A verbatim reproduction of the lines below, from the line containing "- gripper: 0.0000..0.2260" through the line containing "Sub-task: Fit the", both ends included, is the whole required output.

>>>>

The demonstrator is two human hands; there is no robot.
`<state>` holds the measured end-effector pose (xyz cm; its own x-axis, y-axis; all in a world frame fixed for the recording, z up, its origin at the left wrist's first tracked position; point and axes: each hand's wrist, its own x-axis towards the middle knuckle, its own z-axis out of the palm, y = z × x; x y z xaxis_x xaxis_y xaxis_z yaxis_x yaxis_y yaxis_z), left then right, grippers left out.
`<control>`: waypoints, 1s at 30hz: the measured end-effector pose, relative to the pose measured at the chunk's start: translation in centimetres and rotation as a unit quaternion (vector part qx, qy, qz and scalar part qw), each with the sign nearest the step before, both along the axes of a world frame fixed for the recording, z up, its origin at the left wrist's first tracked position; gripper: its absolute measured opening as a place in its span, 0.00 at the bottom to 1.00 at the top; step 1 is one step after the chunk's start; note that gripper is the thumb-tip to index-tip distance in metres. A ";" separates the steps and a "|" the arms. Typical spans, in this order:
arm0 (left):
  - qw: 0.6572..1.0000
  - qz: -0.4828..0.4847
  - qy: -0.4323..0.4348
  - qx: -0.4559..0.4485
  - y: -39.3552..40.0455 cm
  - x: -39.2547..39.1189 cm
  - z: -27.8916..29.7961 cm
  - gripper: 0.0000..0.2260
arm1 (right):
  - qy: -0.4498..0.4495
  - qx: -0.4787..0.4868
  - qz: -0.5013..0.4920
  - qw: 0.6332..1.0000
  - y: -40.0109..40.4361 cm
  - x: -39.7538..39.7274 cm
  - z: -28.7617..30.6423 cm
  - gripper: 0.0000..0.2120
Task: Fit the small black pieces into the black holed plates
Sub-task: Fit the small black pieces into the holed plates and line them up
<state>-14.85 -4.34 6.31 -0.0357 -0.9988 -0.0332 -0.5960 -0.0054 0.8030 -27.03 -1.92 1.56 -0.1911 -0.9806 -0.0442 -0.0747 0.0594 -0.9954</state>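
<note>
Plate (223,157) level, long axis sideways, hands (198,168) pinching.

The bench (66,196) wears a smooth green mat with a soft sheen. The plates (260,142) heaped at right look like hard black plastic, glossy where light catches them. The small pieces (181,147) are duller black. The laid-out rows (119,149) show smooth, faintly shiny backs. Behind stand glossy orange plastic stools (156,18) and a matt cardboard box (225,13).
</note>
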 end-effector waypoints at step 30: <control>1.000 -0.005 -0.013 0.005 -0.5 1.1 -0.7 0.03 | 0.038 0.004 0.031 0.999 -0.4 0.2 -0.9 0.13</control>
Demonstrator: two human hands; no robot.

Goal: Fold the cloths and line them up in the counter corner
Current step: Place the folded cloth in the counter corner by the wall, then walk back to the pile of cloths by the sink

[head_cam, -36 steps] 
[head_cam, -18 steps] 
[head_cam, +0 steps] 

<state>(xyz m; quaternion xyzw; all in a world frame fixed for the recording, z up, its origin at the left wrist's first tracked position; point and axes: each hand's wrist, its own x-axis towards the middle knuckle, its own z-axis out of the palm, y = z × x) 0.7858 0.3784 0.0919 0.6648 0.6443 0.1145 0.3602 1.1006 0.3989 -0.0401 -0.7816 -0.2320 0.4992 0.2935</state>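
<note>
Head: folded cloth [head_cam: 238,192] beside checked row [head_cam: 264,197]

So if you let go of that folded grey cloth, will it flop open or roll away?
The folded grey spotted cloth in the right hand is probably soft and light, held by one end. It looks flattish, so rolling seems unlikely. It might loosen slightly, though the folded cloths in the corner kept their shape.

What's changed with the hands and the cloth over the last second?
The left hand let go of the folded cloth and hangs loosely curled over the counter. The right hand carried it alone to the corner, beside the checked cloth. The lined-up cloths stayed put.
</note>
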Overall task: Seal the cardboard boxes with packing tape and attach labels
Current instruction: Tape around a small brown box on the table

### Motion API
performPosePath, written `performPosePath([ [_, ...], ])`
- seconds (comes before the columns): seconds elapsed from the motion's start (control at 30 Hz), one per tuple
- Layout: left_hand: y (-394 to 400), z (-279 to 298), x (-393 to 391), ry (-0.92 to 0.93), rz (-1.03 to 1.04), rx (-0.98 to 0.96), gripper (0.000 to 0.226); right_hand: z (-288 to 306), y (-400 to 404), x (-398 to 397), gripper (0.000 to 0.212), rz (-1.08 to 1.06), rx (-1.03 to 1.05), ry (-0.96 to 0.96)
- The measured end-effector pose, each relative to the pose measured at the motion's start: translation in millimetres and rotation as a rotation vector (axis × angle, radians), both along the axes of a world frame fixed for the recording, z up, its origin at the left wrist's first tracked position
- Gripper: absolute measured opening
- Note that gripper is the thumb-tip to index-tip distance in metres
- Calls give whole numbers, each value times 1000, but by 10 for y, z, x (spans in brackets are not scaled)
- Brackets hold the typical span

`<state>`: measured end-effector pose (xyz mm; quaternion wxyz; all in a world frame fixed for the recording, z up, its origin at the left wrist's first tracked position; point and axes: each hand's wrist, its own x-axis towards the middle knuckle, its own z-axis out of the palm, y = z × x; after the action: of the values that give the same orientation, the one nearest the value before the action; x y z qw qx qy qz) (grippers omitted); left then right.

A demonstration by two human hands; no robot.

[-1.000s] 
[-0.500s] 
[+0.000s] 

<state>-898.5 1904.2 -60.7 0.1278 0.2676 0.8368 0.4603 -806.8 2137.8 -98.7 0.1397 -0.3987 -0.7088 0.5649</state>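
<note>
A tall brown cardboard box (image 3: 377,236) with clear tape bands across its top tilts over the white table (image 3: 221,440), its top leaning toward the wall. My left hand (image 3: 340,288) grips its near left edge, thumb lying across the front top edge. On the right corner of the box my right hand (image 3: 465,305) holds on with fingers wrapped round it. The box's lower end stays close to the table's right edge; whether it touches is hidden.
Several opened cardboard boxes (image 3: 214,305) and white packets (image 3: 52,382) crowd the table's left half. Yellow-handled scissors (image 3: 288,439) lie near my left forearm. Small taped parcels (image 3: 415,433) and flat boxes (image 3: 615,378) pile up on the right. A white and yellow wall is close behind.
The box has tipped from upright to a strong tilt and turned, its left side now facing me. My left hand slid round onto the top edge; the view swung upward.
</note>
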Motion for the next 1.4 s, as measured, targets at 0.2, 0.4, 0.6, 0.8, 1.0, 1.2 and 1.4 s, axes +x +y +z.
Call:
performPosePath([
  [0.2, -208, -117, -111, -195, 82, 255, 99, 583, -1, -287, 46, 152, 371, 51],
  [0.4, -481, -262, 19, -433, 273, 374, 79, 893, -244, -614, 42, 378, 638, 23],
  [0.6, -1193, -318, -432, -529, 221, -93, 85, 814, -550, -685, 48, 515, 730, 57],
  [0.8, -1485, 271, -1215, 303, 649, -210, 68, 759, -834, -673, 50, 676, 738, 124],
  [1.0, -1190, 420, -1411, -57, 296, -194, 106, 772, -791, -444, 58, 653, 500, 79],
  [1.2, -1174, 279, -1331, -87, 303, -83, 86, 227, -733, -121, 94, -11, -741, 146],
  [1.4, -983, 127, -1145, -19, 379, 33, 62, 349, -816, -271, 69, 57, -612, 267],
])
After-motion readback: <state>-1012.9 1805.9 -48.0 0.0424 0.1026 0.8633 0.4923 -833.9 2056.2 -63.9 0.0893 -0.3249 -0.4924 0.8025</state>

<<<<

» TASK SOLUTION
  - gripper: 0.0000..0.2260
arm1 (right):
  - qy: -0.4498..0.4495
  - qx: -0.4787..0.4868
  - qz: -0.5013..0.4920
  - qw: 0.6332..1.0000
  - y: -40.0109..40.4361 cm
  - x: -39.7538..39.7274 cm
  - z: -28.7617..30.6423 cm
  - gripper: 0.0000..0.2120
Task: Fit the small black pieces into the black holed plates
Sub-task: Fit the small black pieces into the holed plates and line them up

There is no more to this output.